The study area is characterized by fluctuating nutrient concentrations each season depending on the nutrient supply from the surrounding rivers and/or the two-layer water exchange system in the Çanakkale Strait (Fig. 6; Türkoğlu et al. 2006). From April 2017 to December 2018, it was represented by nitrate concentrations ranging from ~10 to 30 mmol m−3, with the highest values corresponding to spring and autumn-winter seasons. In April 2017, a concentration of ~23 mmol/m3 was recorded, steadily decreasing through August 2017 (Fig. 6a).

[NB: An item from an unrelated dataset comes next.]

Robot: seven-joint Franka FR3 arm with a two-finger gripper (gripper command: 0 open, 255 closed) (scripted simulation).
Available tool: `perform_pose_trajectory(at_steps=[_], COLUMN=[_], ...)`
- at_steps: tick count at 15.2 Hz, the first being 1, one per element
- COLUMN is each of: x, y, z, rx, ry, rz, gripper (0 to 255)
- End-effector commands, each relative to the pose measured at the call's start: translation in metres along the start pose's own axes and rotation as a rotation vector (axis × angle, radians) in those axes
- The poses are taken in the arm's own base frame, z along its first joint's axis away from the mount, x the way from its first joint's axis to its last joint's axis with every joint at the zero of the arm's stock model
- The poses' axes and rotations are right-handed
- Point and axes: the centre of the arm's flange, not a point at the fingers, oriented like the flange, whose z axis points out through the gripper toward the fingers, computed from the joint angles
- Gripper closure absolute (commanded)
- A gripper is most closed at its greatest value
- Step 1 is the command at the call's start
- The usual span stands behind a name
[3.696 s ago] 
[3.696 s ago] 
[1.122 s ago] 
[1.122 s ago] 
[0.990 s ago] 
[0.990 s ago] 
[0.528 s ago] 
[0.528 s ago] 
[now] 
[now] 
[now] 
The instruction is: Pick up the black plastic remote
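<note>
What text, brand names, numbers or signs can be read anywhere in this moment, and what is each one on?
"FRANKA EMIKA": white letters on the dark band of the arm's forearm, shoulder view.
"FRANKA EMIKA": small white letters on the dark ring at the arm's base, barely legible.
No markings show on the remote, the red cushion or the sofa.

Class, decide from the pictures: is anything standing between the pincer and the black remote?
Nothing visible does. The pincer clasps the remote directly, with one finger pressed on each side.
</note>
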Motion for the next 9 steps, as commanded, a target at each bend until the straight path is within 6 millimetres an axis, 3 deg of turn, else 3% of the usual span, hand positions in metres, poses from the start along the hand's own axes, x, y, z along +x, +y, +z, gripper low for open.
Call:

The highest values were recorded between September and November 2017, showing a sharp decrease in January 2017, and from January 2017 until November 2018, showing a slight increase in December 2018 (Fig. 6a). No marked increase in nitrate concentrations was observed in spring of 2018.

From January 2019, on the other hand, these values dropped to the levels between ~0.6 and 1.6 mmol m−3 (Fig. 6b). Between February and March 2019, high peaks in nutrient concentrations of 1.5 to 1.6 mmol m−3 were recorded, corresponding to the highest values between January 2019 and December 2020. Nitrate concentration values steadily decreased between April 2019 and August 2019, with the lowest values < 0.8 mmol m−3. Concentration values showed an increase from September 2019 through April 2020, with fluctuating but high values between January 2020 and April 2020, which corresponds to the second peak interval between January 2019 and December 2020 (Fig. 6b). After April 2020, nitrate concentrations decreased again until September 2020 to values between 0.8 and 0.9 mmol m−3. July 2020, i.e. the sampling period of this study, falls within this range of decreasing nutrient concentrations with values slightly above 0.9 mmol m−3. After September 2020, they were increasing again until December 2020.

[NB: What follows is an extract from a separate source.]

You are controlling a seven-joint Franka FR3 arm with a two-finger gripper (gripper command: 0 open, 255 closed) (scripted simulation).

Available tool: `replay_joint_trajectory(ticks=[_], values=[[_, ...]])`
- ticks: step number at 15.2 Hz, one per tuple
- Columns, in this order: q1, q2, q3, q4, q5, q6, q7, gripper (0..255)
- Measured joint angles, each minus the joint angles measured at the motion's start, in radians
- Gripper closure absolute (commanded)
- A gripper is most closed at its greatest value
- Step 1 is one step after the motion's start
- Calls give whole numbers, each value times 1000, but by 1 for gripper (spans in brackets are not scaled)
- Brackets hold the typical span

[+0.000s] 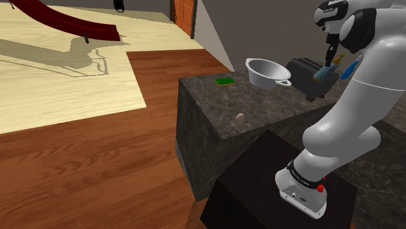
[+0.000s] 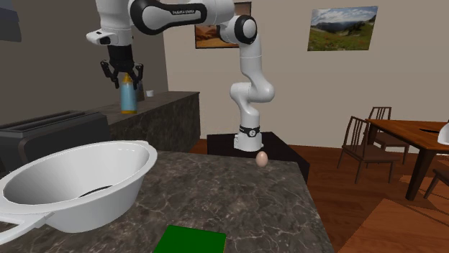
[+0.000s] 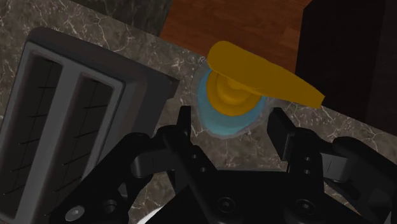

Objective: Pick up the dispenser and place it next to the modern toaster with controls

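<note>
Since standing upright on counter (image 3: 127, 44) just beside toaster (image 3: 70, 127), counts as placed: dispenser (image 3: 232, 105). Straddled at pump by gripper (image 3: 232, 119), jaws apart, not clamping, probably spread for release and clean lift-off.

A reddish wooden floor (image 1: 97, 169) meets a pale floor area (image 1: 52, 71) beside the dark marbled surface (image 2: 237, 194), a brown door (image 1: 184, 16) stands beyond, and a beige wall (image 2: 288, 79) carries a landscape picture (image 2: 343, 27) above a wooden dining table (image 2: 417, 133) and chairs (image 2: 363, 140).
</note>
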Motion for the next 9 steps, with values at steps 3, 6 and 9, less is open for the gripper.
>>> replay_joint_trajectory(ticks=[3, 6, 9], values=[[-2, 7, 1, -29, 2, 34, 7, 255], [2, 0, 2, -76, -3, 73, 21, 255], [3, 3, 3, -113, -4, 111, 32, 255]])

Chl-a concentration maps prepared for July from 2017 to 2020 demonstrate a parallel outcome to nitrate concentrations (Figs 6a and 6b), with higher values in July 2017 and July 2018, and lower values in July 2019 and July 2020 (Fig. 7). The years 2017 and 2018 were marked with higher Chl-a concentrations, with values in the range of 0.3–0.4 mg m−3, while values in July 2019 and July 2020 were around 0.1 mg m−3.

Interestingly, on the sampling day, the Sea of Marmara was characterized by a high nitrate concentration of about 0.3 mg m−3, which was not the case for the vicinity of the sampling area, where even lower values, i.e. below 0.1 mg m−3, were recorded (Fig. 8; 20 July 2020).

Discussion
Varying environmental parameters, morphological tolerance and blooms

Morphological characteristics of pteropods depend on environmental parameters, such as dwarfing in size may be advantageous to increase the survival under stressed conditions (e.g. global warming, increased ocean acidity; Garilli et al. 2015; Roger et al. 2002).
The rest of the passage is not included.